== About this task ==
Leaving the pictures aside, reproduce the data in full and word for word.

Provided material below:

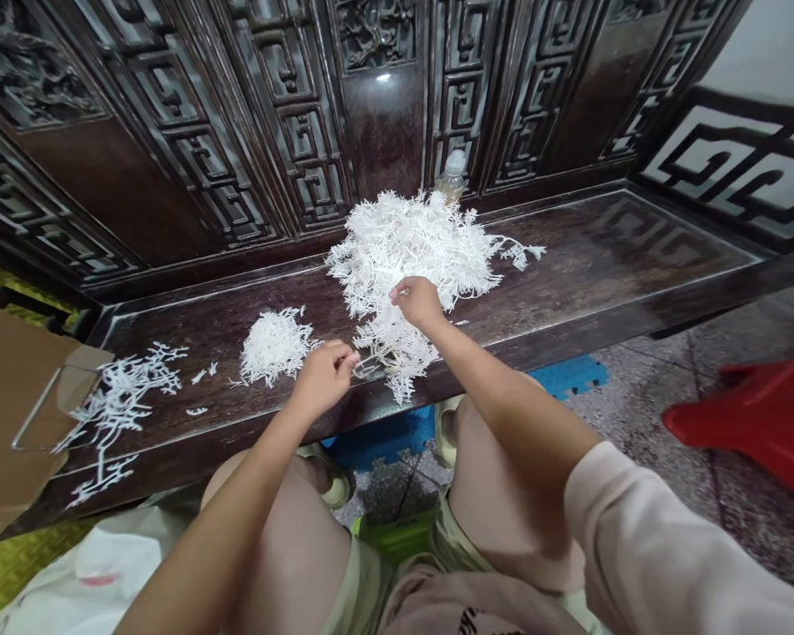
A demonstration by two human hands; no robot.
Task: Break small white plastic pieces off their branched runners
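Soft, even indoor light leaves a small glare on the dark wood panel [384,115], with edges bowed.

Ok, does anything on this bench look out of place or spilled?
Yes: stray white sprigs lie scattered on the bench left of the small pile, some reaching the cardboard, as if spilled.

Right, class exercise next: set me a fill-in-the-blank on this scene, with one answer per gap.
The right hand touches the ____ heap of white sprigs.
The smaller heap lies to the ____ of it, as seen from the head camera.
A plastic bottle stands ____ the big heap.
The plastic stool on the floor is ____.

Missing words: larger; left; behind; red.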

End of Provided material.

== Exercise result ==
A demonstration by two human hands; no robot.
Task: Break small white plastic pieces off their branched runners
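Soft, even indoor light leaves a small glare on the dark wood panel [384,115], with edges bowed.

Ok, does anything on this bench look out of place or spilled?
Yes: stray white sprigs lie scattered on the bench left of the small pile, some reaching the cardboard, as if spilled.

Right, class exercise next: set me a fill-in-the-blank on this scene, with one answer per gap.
The right hand touches the ____ heap of white sprigs.
The smaller heap lies to the ____ of it, as seen from the head camera.
A plastic bottle stands ____ the big heap.
The plastic stool on the floor is ____.

Missing words: larger; left; behind; red.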

There's no more to the answer.